Domestic conflicts in Somalia and Ethiopia also degenerated into two inter-state wars (1964 and 1977/8) between the two countries. The latter Ethio-Somali inter-state war also ultimately led to the collapse of the Somali state.
Holistic, regional and comprehensive approach
The piecemeal approach of mediation and conflict resolution pursued by mediators usually fails to bring peace, stability and security.
For example, the comprehensive peace agreement signed between the ruling National Congress Party and the Sudan People’s Liberation Movement failed to bring peace to Sudan because in spite of the word comprehensive added to the labelling of the Agreement, it focused on bilateral north-south relationships instead of bringing on board all the regions ravaged by the conflicts. When it became clear then that the south Sudan problem was receiving special attention, Darfur exploded followed by Blue Nile and South Kordofan.
The focus on the Transitional Federal Government in Somalia also failed to bring peace in Somalia because it excluded other stakeholders. Moreover, ignoring the Ethiopia–Eritrea conflict negatively influenced the search of peace in Somalia. It also aggravated the intra-state conflicts in the countries.
All this shows that unless we pursue a holistic, regional and comprehensive approach to conflict resolution we will not be able to bring durable and lasting solutions to the complex and rampant conflicts in the region.
External intervention and its implications to conflict and state building
The Horn of Africa is the region in the African continent that has been hit the most and for a long time by external intervention. The first intervention in the post-colonial period was Cold War superpower rivalry that converted the region into a playground for geo-strategic and ideological competition of the two superpowers. The region witnessed unprecedented flow of massive sophisticated modern weapons which were used by client states against each other but also against domestic oppositions.
The division into clientalism of the state of the region and the self-serving regular shift of alliance rendered the region highly volatile. When the Cold War ended it was replaced by the global war on terror and war against piracy. The global war on terror that brought the world’s naval forces to the region also converted the region into the most unstable one.
The latest form of the external intervention is what has come to be known as the scramble for resources.

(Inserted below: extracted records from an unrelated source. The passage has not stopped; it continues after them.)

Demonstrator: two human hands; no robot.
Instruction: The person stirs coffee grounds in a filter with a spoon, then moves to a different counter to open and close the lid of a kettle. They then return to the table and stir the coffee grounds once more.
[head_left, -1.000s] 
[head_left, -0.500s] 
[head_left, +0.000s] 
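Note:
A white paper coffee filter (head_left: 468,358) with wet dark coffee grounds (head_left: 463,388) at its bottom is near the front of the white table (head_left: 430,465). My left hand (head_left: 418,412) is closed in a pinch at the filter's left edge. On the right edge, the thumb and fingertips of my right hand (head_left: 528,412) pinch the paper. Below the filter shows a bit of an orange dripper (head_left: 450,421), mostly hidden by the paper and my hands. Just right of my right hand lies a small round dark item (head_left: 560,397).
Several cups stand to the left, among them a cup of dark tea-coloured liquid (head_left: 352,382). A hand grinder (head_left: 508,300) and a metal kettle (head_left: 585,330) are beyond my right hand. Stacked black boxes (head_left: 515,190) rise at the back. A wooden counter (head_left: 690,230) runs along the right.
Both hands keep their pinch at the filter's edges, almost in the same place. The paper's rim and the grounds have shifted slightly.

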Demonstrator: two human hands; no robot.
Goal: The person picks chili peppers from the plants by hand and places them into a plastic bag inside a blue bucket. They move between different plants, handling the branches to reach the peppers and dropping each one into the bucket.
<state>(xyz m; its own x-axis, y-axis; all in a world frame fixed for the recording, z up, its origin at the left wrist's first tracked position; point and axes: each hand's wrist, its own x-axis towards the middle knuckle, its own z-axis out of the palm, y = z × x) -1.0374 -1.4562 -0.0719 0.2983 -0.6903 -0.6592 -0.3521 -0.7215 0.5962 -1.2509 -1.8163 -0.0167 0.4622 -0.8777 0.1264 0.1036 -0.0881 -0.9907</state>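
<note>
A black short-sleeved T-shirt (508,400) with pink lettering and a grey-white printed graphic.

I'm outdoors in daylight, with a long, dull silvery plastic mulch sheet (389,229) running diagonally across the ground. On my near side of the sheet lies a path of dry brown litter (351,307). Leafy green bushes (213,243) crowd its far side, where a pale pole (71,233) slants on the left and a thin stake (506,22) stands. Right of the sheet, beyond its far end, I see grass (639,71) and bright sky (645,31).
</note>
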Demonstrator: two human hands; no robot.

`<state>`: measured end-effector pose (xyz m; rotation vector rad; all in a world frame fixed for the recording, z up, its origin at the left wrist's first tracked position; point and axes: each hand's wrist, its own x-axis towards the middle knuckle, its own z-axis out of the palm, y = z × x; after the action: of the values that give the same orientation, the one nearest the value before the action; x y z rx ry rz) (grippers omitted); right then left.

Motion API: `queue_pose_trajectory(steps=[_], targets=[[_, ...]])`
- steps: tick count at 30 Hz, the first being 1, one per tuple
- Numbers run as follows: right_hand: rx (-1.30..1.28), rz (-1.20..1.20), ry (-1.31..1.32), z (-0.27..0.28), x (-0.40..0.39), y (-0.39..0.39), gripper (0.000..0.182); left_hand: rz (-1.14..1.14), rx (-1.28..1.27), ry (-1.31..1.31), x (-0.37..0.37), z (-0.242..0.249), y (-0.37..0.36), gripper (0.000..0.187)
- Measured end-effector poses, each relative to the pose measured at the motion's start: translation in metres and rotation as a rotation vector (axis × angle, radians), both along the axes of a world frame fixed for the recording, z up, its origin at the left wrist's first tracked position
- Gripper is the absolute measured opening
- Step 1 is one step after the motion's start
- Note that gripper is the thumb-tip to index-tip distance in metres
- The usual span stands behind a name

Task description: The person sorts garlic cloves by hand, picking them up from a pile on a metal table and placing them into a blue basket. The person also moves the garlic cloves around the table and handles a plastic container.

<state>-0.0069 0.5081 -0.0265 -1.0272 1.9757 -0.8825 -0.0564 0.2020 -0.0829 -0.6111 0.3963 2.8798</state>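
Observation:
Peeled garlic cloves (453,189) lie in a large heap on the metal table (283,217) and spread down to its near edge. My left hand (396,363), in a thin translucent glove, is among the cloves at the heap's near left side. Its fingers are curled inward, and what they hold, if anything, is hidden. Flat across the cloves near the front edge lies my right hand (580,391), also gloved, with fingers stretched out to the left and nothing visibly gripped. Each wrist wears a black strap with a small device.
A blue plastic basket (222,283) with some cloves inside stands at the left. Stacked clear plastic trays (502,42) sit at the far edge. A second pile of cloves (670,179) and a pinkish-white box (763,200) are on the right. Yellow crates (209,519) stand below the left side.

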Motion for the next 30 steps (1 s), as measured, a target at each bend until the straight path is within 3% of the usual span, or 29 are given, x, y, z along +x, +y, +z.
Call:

Redie Bereketeab is Associate Professor of Sociology at the Uppsala university. Currently he is working as senior researcher at the Nordic Africa Institute where he runs a research project on conflict and state building in the Horn of Africa. His research interests include state, state building, nation, nationalism, identity, conflict, development and governance.
Photos: Marja Tiilikainen
The research project on Conflict and State Building in the Horn of Africa was established at the Nordic Africa Institute in January 2010. Its focus is on Sudan, South Sudan, Somalia, Ethiopia, Eritrea and Djibouti.
The main objectives of the project include carrying out research on conflicts and state building, publishing research outcomes, organizing conferences and seminars, and creating research networks and cooperation with scholars and researchers in the region and the Nordic countries.
Since its establishment the project has organized four conferences and a number of seminars. Three of the conferences were held in the region.
Moreover, a book and several articles and book chapters have already been published. Two latest activities that took place as part of the research project were a seminar at the Nordic Africa Institute titled “The Horn of Africa at Crossroads” on 6 May 2014 and a meeting of scholars and researchers in Finland in cooperation with the Department of Social Research, University of Helsinki on 13 May 2014.
The Horn of Africa at Crossroads seminar attracted about 50 people.
Mr. Pekka Haavisto, Minister of International Development of Finland was one of the speakers in Uppsala. The seminar deliberated on the current situation and future prospects. The meeting of scholars and researchers in Helsinki discussed in detail issues of networking and research cooperation among researchers based in Finland and the Nordic Africa Institute.